Problem requirements: Within the lines below, find those that hold the string "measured" and copy each one.

Records from a data source
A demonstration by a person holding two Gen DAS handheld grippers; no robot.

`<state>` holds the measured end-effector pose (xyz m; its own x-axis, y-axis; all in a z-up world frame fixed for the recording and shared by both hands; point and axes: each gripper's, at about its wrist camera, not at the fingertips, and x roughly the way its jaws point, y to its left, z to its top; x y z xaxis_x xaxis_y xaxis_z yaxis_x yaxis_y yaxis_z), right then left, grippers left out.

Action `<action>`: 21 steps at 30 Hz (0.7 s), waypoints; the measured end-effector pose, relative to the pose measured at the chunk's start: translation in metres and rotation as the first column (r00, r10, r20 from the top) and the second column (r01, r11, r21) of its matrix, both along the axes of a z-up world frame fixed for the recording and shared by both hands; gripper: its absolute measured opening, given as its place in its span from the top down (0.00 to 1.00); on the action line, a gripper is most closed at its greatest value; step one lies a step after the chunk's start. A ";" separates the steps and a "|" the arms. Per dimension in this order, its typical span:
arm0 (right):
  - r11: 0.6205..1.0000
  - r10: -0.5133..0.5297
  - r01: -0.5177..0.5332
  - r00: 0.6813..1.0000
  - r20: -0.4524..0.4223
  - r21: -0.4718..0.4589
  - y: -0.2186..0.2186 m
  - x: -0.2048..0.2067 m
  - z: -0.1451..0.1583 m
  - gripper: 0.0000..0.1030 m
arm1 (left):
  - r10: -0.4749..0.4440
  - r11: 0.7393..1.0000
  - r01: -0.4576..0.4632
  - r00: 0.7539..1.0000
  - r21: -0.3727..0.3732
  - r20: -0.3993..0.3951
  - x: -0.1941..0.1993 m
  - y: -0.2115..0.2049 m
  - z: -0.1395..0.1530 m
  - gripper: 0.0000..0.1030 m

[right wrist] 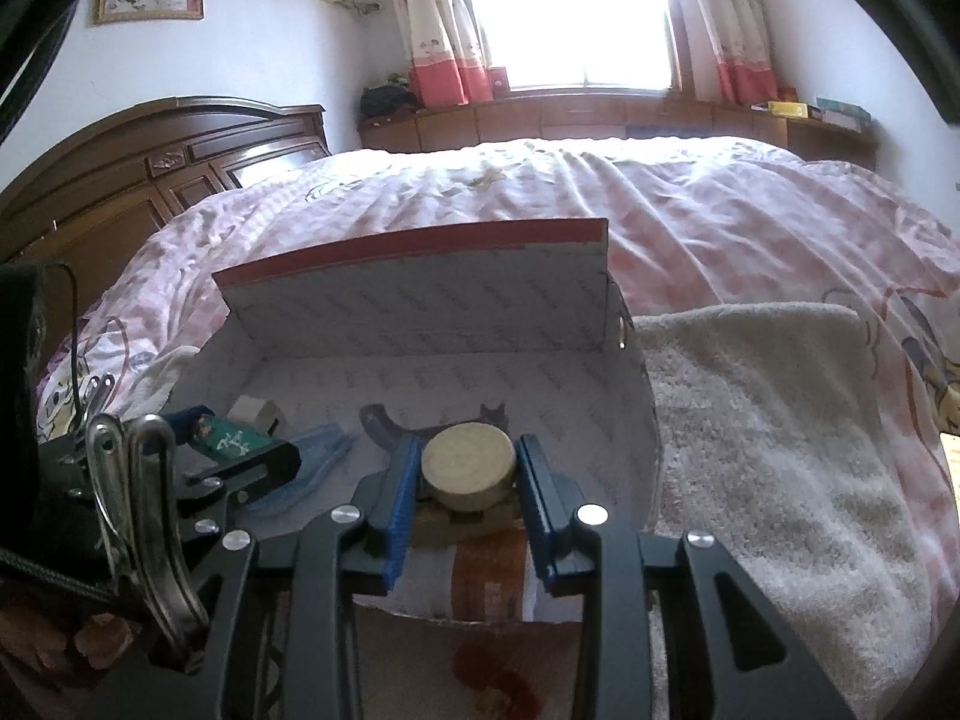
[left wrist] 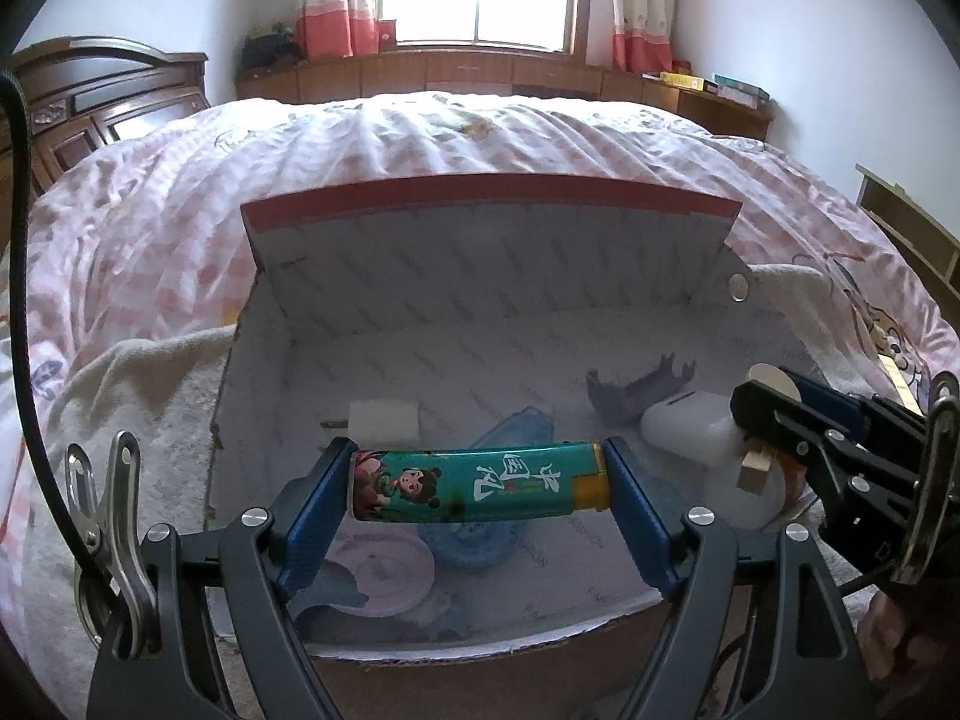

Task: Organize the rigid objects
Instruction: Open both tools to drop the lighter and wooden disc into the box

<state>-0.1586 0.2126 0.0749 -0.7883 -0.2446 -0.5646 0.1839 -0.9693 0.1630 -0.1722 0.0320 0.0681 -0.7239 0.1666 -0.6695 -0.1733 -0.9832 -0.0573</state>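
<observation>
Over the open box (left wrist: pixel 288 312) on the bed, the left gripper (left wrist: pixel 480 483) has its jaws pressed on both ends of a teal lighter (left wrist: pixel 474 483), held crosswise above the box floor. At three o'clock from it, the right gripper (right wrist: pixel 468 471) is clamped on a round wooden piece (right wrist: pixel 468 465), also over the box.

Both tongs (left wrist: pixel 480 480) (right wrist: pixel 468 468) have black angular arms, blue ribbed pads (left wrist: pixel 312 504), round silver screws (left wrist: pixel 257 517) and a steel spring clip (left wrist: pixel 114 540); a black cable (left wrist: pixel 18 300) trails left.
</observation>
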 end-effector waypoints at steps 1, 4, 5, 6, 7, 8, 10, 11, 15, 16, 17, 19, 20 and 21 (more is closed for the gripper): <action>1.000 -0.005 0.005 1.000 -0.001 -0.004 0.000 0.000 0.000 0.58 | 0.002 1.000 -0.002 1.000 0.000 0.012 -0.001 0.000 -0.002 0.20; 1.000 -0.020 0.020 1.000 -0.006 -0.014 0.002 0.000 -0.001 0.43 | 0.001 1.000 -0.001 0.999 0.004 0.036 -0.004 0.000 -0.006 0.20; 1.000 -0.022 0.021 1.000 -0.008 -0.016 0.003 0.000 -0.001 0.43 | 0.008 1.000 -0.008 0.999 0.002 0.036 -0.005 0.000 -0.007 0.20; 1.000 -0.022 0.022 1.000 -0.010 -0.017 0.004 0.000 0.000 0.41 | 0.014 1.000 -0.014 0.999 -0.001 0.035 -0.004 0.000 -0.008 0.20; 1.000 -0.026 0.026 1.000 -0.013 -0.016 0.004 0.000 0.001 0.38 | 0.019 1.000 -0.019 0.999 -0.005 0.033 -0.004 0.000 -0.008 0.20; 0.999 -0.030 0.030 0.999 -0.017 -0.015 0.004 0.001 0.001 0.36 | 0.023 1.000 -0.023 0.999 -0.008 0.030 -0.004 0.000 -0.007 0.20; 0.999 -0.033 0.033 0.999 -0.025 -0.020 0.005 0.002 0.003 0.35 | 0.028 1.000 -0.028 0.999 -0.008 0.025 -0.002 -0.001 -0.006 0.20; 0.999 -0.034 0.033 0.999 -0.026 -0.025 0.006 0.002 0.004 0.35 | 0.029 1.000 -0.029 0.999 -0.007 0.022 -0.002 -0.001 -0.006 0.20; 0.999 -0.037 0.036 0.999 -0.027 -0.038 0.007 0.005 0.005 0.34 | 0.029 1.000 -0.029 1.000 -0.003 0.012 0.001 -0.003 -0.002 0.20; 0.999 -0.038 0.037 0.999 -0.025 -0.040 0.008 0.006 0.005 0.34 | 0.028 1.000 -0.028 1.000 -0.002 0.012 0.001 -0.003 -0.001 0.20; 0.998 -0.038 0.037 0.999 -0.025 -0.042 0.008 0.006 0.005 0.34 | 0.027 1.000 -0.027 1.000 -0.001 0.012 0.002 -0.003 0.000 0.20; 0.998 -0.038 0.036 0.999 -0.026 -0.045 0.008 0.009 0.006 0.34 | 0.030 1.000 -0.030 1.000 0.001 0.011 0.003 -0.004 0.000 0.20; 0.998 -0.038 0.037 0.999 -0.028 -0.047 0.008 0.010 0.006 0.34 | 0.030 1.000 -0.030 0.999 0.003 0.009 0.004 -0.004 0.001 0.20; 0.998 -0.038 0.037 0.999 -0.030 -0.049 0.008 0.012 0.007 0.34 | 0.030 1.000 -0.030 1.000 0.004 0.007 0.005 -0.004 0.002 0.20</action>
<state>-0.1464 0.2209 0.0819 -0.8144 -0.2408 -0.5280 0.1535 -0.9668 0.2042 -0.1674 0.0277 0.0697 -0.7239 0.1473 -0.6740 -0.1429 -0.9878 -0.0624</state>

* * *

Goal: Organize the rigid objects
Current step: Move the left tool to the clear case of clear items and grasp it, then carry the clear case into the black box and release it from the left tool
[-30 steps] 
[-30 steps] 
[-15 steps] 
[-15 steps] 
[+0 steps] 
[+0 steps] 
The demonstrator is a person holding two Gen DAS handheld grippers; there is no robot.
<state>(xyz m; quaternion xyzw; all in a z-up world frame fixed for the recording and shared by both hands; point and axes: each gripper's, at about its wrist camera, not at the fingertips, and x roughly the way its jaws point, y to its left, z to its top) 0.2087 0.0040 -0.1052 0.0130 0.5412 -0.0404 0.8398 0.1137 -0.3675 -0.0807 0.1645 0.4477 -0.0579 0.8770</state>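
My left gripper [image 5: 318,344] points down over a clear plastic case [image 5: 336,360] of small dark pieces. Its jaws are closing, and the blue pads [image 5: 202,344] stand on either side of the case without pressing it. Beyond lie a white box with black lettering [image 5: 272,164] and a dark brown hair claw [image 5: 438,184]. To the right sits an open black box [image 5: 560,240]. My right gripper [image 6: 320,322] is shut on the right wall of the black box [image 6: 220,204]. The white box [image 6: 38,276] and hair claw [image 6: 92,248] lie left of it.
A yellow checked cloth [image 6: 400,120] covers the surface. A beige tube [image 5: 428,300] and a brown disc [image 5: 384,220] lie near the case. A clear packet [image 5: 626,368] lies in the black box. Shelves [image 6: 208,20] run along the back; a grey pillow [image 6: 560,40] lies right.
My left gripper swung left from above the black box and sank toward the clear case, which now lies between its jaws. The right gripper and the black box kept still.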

Output for this exercise:
`<state>` holds the measured end-effector pose (xyz m; its own x-axis, y-axis; all in a z-up world frame fixed for the recording and shared by both hands; point and axes: each gripper's, at about its wrist camera, not at the fingertips, and x roughly the way its jaws point, y to its left, z to its top; x y z xaxis_x xaxis_y xaxis_z yaxis_x yaxis_y yaxis_z), right then left, grippers left out.
Action `<action>`: 21 steps at 30 Hz (0.7 s), waypoints; the measured end-effector pose, relative to the pose measured at the chunk's start: translation in metres and rotation as the first column (r00, r10, r20 from the top) and the second column (r01, r11, r21) of its matrix, both along the axes of a z-up world frame fixed for the recording and shared by both hands; gripper: its absolute measured opening, given as its place in its span from the top down (0.00 to 1.00); on the action line, a gripper is most closed at its greatest value; step one lies a step after the chunk's start. A ";" separates the steps and a "|" the arms. Per dimension in this order, its typical span:

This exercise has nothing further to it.